The aircraft were separated by a distance of about 12 miles (20 km), recording the enigmas from a distance of about 180 miles (300 km) at high-speed video rates of 10,000 frames per second. The aim was to watch them from two different angles to create 3D images, just as we see the world in three dimensions using two eyes. The resulting pictures make the lights "look like they are at arm's length," Stenbaek-Nielsen said.
The scientists hope a better understanding of the three-dimensional structure of these enigmas could shed light on how they form.
"We still don't know why sprites have so many streamer structures," Takahashi said.
The leading culprit thought to cause elves and sprites is positively charged lightning, which accounts for about 10 percent of all lightning striking the ground. Since this lightning drains the clouds of positive charge, "the clouds end up negatively charged," said researcher Matthew McHarg, director of the Space Physics and Atmospheric Research Center at the U.S. Air Force Academy in Colorado.

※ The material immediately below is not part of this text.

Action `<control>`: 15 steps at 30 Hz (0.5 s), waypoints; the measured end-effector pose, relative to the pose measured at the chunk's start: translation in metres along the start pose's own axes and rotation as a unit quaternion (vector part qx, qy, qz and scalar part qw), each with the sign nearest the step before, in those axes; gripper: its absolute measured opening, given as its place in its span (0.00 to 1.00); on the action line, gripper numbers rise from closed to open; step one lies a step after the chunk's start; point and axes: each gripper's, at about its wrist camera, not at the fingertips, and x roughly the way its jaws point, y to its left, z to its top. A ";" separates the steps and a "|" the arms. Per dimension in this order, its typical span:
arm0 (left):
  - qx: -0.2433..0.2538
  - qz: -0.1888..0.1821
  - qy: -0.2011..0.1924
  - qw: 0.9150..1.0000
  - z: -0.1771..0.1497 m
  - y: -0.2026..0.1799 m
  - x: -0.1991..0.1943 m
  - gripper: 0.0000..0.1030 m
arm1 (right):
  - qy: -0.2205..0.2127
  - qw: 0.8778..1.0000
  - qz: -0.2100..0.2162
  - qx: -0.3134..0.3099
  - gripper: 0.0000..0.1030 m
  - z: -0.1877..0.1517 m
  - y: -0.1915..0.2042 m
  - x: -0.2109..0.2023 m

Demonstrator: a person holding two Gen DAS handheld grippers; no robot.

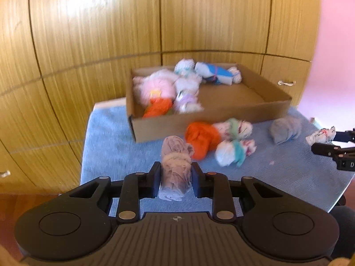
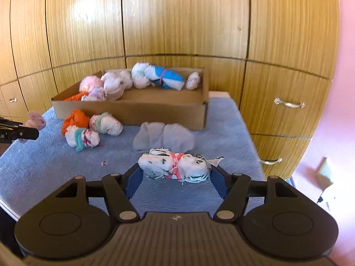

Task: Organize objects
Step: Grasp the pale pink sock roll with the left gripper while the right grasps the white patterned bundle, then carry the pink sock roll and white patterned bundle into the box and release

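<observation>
While I held a mauve roll (image 1: 176,168) in the left gripper (image 1: 176,178) and a white roll (image 2: 175,166) in the right gripper (image 2: 176,174), the box (image 2: 142,110) sat on blue cloth (image 2: 55,168) before wooden cabinets (image 2: 177,22).

— Can we read any writing here?
— Very little. On the black plastic right gripper (image 1: 326,142), at the edge of the left wrist view, we read a white letter "D" (image 1: 352,164). On the black plastic left gripper (image 2: 24,128) we see white letters (image 2: 2,135), perhaps "AI", cut off by the edge.
— Any signs?
— A small round cross mark (image 1: 176,218) on each gripper's grey ribbed body.
</observation>
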 end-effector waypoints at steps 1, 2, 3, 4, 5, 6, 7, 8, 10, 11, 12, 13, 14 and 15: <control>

This negative charge in the clouds leads an electric field to build up between them and the upper atmospheric layer above them known as the ionosphere. When this electric field gets strong enough, sprites and elves apparently occur. Images reveal that elves come first, then a ring-like halo structure, followed by sprites, although sprites were also seen forming without either haloes or elves.
It remains uncertain what the importance of sprites is, Stenbaek-Nielsen said. "Are they just like the rainbow — pretty to look at, but no further significance?"
There is much heated debate as to whether sprites and elves connect space weather impacting the upper atmosphere with the lower atmosphere we are most familiar with. For instance, sprites and elves might have chemical effects, influencing climate by generating compounds such as nitrous oxides. "In that case, they would have an effect on the ozone layer, and then directly on the climate and the environment," Stenbaek-Nielsen said.
In the future, the researchers would like to record sprites with even higher-speed video of about 35,000 frames per second. "That way we can see the streamer tips divide and perhaps learn what makes them divide," McHarg said. "We could see new physics."
The ends of the streamers of sprites can divide into up-to-eight-to-10 branches, Stenbaek-Nielsen said. In comparison, lab experiments mimicking such electric bursts only get two or three splittings. Power companies are especially curious about electric discharges, he added — these outbursts can affect their equipment and personnel.
"At high altitudes of 75-to-80 kilometers (45-to-50 miles), the pressure is much reduced," McHarg told OurAmazingPlanet. "The question is, when you change the pressure from what it is on the ground to what it is up there, what happens with how lightning splits? We're still trying to find out."